Hi,
I've been trying to get hardware breakpoints with perf to work on POWER7
but I'm getting the following:
% perf record -e mem:0x10000000 true
Error: sys_perf_event_open() syscall returned with 28 (No space left on device). /bin/dmesg may provide additional information.
Fatal: No CONFIG_PERF_EVENTS=y kernel support configured?
true: Terminated
(FWIW adding -a and it works fine)
Debugging it seems that __reserve_bp_slot() is returning ENOSPC because
it thinks there are no free breakpoint slots on this CPU.
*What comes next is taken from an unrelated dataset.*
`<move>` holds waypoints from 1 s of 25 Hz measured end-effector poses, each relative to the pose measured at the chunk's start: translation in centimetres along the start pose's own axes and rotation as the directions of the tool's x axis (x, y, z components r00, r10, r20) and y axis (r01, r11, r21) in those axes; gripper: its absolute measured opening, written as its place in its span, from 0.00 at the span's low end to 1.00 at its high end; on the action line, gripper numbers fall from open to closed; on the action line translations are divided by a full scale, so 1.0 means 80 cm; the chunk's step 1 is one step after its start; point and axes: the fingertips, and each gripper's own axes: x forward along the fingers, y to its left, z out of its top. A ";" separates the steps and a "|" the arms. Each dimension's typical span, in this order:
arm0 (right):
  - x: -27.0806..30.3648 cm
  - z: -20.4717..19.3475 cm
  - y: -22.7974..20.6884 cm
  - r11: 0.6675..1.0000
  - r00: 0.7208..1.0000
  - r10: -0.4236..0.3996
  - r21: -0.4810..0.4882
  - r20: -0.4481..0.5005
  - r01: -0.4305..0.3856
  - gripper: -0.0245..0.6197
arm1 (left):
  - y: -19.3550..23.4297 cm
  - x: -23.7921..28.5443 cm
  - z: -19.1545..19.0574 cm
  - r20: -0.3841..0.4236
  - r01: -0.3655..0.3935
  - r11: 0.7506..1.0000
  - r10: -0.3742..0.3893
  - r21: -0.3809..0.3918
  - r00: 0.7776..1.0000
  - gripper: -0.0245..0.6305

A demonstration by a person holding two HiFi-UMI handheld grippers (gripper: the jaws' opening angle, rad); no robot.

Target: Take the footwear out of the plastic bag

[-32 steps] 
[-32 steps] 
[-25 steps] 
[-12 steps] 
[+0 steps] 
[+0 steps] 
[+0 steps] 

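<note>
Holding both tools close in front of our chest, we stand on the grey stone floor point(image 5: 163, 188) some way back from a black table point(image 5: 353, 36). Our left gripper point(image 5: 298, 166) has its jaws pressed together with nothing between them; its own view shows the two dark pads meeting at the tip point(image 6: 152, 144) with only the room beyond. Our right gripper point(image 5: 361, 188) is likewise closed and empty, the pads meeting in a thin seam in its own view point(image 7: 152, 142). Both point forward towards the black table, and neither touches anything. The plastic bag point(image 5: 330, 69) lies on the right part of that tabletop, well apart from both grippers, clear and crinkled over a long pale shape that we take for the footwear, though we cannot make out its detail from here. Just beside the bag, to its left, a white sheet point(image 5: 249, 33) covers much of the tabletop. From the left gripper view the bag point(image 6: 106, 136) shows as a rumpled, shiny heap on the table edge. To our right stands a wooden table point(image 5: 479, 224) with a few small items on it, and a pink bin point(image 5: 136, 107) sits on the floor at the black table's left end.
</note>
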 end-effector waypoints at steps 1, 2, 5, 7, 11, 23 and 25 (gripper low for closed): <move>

I have a 2 CPUs, so perf userspace is doing two perf_event_open syscalls
to add a counter to each CPU [1]. The first syscall succeeds but the
second is failing.
On this second syscall, fetch_bp_busy_slots() sets slots.pinned to be 1,
despite there being no breakpoint on this CPU. This is because the call
the task_bp_pinned, checks all CPUs, rather than just the current CPU.
POWER7 only has one hardware breakpoint per CPU (ie. HBP_NUM=1), so we
return ENOSPC.
The following patch fixes this by checking the associated CPU for each
breakpoint in task_bp_pinned. I'm not familiar with this code, so it's
provided as a reference to the above issue.
Mikey
1. not sure why it doesn't just do one syscall and specify all CPUs, but
that's another issue. Using two syscalls should work.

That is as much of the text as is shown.